Economic Growth and Demographic Change

By and large . . . old Europe suffers first and foremost from a demographic decline. During the eighties population increased at an average annual rate of 1% in the US and only 0.3% in the Euro area. During the nineties, population growth in the US even accelerated to 1.15% and the gap with the euro area rose to more than 0.8%. Clearly, under these circumstances, comparing aggregate GDP growth is simply misleading. . . . When corrected for population growth, Europe's performance has been better than the US in the eighties, has worsened markedly during the first half of the nineties and, in the more recent years, has been at par with that of the US.

Average Annual Per Capita GDP Growth, US and Euro Area               
                    1981-90    1991-02    1991-96    1996-02
United States    1.9%         1.7%        1.4%      2.1%
Euro Area         2.1%         1.6%        1.2%       2.0%

Economic Growth and Accounting Conventions

The harmonization of national accounts definitions has been a decisive factor in allowing meaningful cross country analyses. Yet, substantial differences persist, even among industrial countries:

  • Military Equipment: In 1996 . . . when US national accounts were duly amended, the extension of coverage of investment was more extensive than recommended by international conventions, as it included also those assets that are used exclusively for military purposes. The effect on the level of GDP may not have been sizeable, 0.6% according to the OECD. Its impact on growth may be even smaller, 0.03% over the past decade. Both effects however are likely to grow larger given the recent military build up undertaken by the current US administration.

  • Financial intermediation services to households are a further item that is treated differently in the US, where it is included since the late eighties, and in Europe and Japan, where contrary to international conventions it is excluded mainly for measurement difficulties. The impact on GDP level is sizeable, 2.3%; that on GDP growth is not negligible, 0.1%.

  • Software Investment: Most European countries use a demand approach, relying on the way businesses record investment. An alternative approach, used in the US, is to measure the total supply of software services and then estimate the portion of such services with assets characteristics. The impact on the level of GDP is substantial. Given the disproportionate growth of software expenditure, differences in the measurement of software have also a sizeable impact on growth. According to the OECD, had the US used the European demand-based approach, growth in 1997-98 would have fallen by a substantial amount, up to 0.2%.

  • Hedonic Prices: Last but not least, Europe and the US differ in their use of hedonic prices. This is perhaps the most notorious correction. Perhaps surprisingly, its GDP effects are not particularly sizeable. Moreover, even the sign of such correction is not unambiguous. For instance, if hedonic prices are used for intermediate imported goods, the volume of imports will grow with a corresponding reduction, ceteris paribus, in the volume of net output. Overall, according to the OECD, the impact on US growth is relatively small, 0.1%. More crucially, it is offset by a parallel correction in US national accounts. Following international recommended practices, the US combines the use of hedonic prices with Laspeyres, instead of Fischer indices, the latter being used instead by European statistical offices. Laspeyres indices lead to a fall in measured growth rates of approximately the same order of magnitude as the increase associate with the reliance on hedonic prices.
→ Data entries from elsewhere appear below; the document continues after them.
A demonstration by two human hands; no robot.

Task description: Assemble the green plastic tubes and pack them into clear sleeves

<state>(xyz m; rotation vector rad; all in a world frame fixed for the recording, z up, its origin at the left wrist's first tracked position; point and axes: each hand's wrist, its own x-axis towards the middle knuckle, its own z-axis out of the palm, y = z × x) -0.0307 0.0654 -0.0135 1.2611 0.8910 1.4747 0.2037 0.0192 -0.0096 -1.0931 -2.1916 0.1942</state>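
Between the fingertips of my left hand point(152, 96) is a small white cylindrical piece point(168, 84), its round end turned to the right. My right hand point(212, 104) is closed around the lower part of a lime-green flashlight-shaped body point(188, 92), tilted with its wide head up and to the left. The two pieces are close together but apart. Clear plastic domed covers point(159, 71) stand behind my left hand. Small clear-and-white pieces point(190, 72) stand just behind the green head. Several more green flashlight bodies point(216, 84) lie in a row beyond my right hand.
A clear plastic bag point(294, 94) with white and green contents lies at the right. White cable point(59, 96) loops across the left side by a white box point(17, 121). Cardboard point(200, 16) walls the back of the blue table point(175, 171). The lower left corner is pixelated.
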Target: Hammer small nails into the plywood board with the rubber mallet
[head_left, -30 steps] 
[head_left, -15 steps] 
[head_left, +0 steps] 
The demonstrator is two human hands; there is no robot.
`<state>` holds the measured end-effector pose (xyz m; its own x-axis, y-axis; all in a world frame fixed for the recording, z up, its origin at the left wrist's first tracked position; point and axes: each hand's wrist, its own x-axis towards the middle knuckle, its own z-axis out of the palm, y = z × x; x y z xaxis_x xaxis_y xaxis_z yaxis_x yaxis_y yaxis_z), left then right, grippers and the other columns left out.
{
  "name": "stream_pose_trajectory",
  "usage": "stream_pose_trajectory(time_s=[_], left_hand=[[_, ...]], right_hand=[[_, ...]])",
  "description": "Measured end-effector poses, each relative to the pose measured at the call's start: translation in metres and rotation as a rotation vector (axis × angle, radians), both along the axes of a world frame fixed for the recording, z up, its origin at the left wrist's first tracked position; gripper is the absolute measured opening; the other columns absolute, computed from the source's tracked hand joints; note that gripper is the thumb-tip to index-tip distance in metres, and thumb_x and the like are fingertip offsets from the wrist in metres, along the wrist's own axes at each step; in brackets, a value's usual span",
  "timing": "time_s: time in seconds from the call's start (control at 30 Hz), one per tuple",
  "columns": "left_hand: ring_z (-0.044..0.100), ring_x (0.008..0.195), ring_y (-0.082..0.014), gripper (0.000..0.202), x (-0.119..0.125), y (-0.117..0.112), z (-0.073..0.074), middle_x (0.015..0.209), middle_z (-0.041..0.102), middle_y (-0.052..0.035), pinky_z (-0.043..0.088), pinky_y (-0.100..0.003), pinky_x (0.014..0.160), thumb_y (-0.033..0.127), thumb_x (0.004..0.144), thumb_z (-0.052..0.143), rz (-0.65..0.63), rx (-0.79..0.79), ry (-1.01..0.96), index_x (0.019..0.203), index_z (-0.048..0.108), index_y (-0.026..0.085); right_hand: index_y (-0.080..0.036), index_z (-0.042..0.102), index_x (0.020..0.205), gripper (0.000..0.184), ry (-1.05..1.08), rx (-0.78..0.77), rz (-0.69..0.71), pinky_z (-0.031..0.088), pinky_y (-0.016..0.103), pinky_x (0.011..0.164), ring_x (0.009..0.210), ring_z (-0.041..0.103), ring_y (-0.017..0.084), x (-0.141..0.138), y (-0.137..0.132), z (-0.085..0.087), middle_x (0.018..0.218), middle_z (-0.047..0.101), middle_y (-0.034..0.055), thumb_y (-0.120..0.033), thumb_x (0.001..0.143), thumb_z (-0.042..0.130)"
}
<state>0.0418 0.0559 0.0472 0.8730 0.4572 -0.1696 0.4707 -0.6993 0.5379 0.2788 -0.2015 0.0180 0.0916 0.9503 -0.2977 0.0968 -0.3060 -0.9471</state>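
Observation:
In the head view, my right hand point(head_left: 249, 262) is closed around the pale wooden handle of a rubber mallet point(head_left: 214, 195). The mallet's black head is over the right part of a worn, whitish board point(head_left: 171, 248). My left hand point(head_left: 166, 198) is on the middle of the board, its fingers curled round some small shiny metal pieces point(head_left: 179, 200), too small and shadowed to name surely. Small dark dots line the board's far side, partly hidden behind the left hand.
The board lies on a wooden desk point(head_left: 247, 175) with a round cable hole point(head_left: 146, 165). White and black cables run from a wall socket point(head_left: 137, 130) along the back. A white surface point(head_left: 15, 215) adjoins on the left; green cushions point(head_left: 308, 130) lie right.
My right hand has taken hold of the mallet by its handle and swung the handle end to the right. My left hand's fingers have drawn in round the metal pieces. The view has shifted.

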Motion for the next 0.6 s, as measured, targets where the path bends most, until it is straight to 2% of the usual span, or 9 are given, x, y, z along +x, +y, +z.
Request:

Overall, allowing for different accounting definitions leads to a reduction in the US growth rate of around 0.2-0.3 %. As emphasized by the OECD (2003), this results only in a fractional reduction of the aggregate growth differential, 1% during the nineties, between the US and the Euro area.
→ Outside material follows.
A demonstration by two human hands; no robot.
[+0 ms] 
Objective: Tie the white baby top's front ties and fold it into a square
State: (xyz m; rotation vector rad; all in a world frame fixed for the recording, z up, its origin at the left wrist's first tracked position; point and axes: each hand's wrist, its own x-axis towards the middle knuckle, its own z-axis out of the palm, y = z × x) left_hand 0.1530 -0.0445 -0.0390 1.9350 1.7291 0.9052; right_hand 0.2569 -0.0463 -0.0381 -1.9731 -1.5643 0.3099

However, the impact on the difference in per capita GDP growth is quite significant. Moreover, there is a further and quite crucial effect on the dynamics of the convergence process between Europe and the US. Recall that most of these accounting corrections have little or no impact on measured growth during the eighties, their main effect being to lower US growth during the nineties, particularly in the second half of that decade. This has a number of substantive implications:

  1. First, the decline during the nineties in the relative performance of the Euro area with respect to the US was less pronounced than previously thought, as it reflects to some significant extent different accounting procedures.
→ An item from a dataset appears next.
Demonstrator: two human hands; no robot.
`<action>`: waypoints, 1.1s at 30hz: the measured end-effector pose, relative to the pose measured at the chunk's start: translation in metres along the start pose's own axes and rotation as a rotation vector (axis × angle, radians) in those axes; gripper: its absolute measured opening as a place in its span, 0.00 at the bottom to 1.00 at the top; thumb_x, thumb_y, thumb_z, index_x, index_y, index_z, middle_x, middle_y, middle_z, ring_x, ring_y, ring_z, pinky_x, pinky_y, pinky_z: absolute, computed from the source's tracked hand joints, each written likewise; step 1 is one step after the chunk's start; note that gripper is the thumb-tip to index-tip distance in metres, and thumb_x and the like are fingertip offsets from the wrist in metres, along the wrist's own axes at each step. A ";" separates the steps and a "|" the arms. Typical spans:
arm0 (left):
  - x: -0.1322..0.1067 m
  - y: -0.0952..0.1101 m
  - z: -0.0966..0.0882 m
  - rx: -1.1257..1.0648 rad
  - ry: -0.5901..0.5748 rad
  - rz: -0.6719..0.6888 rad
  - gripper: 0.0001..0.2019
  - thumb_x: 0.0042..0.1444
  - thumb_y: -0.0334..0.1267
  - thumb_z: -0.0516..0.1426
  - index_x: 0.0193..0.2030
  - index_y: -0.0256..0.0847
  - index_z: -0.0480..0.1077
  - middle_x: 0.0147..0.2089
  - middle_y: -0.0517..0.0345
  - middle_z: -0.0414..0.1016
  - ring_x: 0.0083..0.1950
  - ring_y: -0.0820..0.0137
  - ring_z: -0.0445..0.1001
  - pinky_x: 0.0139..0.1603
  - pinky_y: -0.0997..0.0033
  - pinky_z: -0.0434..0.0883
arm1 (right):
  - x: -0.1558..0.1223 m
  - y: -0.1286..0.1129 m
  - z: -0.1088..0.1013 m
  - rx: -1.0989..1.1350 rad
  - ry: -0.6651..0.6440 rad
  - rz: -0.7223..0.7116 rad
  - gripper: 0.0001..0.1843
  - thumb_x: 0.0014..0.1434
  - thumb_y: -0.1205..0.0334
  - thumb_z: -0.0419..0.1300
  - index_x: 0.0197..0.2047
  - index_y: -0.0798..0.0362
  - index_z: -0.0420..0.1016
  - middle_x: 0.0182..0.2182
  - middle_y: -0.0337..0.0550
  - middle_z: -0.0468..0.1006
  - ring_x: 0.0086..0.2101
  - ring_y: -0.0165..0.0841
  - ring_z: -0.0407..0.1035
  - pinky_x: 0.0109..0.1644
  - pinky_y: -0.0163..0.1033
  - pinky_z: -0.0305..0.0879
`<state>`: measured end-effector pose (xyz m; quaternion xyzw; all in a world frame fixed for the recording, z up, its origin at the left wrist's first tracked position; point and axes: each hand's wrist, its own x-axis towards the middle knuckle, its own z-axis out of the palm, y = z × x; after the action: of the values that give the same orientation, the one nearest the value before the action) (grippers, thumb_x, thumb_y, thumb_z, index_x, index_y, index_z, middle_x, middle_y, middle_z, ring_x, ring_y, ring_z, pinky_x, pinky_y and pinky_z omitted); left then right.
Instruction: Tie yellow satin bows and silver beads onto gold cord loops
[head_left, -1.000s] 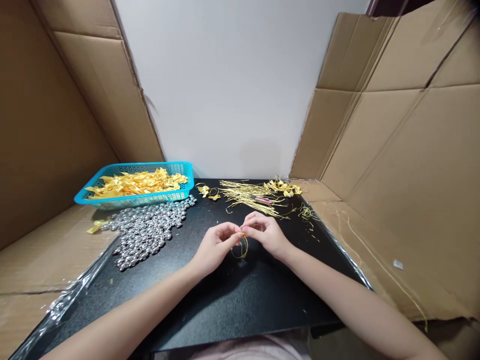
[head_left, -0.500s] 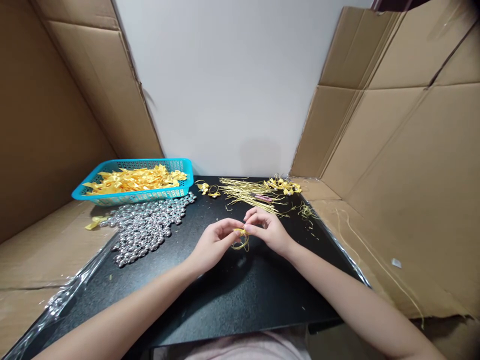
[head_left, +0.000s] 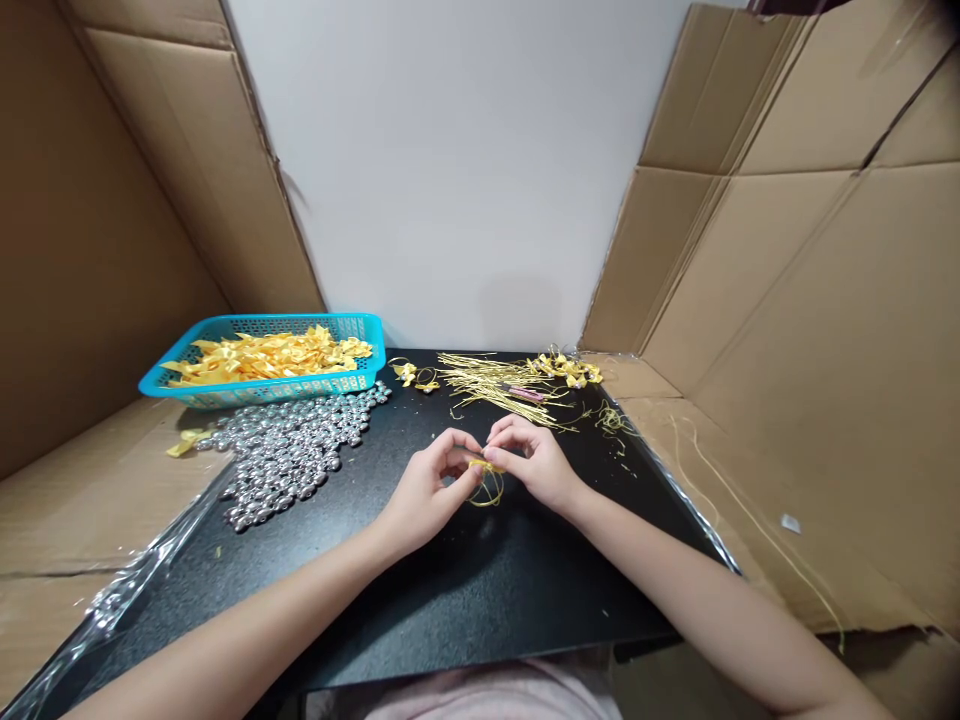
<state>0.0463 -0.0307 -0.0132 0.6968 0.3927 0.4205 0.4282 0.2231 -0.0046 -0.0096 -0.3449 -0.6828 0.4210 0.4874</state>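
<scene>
I'm taking the loop as my clock's centre, with twelve pointing away. Nearest me, the black tabletop (head_left: 480,610) is spreading out at six. The left hand (head_left: 427,492), at nine, is pinching a yellow bow (head_left: 487,465) between thumb and fingers, and the thin loop (head_left: 486,504) is hanging from it just above the tabletop. The right hand (head_left: 541,465), at three, is bringing thumb and forefinger together at the bow's upper edge; I'm not managing to tell what, if anything, sits between those tips.

I'm judging the step in hand to be fine fastening work where bow and loop meet. To my mind the next move is calling for a steady left pinch while the right fingertips are drawing the join snug, without crushing the bow.

Farther out, silver beads (head_left: 292,450) are lying between nine and ten, and a thread tangle (head_left: 615,418) at two. Cut cords (head_left: 484,380) are fanning out at twelve, with a pink tool (head_left: 526,394) resting on them toward one. Looped bows (head_left: 566,370) are piling up beyond, and at ten a blue basket (head_left: 300,389) is holding yellow ribbons (head_left: 262,356).
</scene>
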 end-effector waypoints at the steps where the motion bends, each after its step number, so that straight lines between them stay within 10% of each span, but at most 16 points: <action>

  2. Second, it is no longer true that the US economy grew at a faster rate than the Euro area during the first half of the nineties.

  3. Finally, and perhaps more crucially, in the second half of the decade US per capita growth would be again below that in the Euro area.

To sum up, if the convergence [catch-up of Euro per-capita GDP with that of the US] process ever came to a halt in the first half of the nineties - and even this conclusion is less than fully warranted - it was back on track during the second part of the decade. . . . once different accounting conventions are allowed for, per capita growth in the Euro area has not fallen behind the US and, most likely, has surpassed it in the most recent years.

Composition of Growth

To measure the proportional contribution of the different factors to the US - Euro area income gap:

  • Productivity differential were quite important at the beginning of the period, as they accounted for 57% of the gap.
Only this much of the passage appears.